**Work request**
The lines below should be written out again in full, exactly as they are.

START Raw data

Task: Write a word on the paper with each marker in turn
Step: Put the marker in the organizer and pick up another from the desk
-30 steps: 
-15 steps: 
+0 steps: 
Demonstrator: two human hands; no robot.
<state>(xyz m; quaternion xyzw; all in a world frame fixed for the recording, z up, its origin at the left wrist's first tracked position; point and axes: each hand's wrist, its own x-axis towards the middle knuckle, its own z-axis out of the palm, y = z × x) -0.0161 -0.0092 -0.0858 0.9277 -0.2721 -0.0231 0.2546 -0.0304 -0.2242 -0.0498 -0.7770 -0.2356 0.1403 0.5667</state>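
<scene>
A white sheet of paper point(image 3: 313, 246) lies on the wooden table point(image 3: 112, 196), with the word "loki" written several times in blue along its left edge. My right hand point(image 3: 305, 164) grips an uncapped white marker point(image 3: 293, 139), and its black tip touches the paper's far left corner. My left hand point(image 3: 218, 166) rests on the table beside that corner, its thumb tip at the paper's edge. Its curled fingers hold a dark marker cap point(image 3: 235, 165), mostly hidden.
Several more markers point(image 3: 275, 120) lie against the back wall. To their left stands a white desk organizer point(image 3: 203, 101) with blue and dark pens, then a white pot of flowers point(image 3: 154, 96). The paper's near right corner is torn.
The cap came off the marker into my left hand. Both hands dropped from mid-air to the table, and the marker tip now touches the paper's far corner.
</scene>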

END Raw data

**Task answer**
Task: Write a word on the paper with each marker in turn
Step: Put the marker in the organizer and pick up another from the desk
-30 steps: 
-15 steps: 
+0 steps: 
Demonstrator: two human hands; no robot.
<state>(xyz m; quaternion xyzw; all in a world frame fixed for the recording, z up, its origin at the left wrist's first tracked position; point and axes: each hand's wrist, its own x-axis towards the middle knuckle, its own z-axis out of the palm, y = z × x) -0.0161 -0.0092 -0.0858 0.9277 -0.2721 -0.0231 0.2546 -0.0304 -0.2242 -0.0498 -0.7770 -0.2356 0.1403 0.5667</state>
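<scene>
A white sheet of paper point(image 3: 313, 246) lies on the wooden table point(image 3: 112, 196), with the word "loki" written several times in blue along its left edge. My right hand point(image 3: 305, 164) grips an uncapped white marker point(image 3: 293, 139), and its black tip touches the paper's far left corner. My left hand point(image 3: 218, 166) rests on the table beside that corner, its thumb tip at the paper's edge. Its curled fingers hold a dark marker cap point(image 3: 235, 165), mostly hidden.
Several more markers point(image 3: 275, 120) lie against the back wall. To their left stands a white desk organizer point(image 3: 203, 101) with blue and dark pens, then a white pot of flowers point(image 3: 154, 96). The paper's near right corner is torn.
The cap came off the marker into my left hand. Both hands dropped from mid-air to the table, and the marker tip now touches the paper's far corner.
</scene>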

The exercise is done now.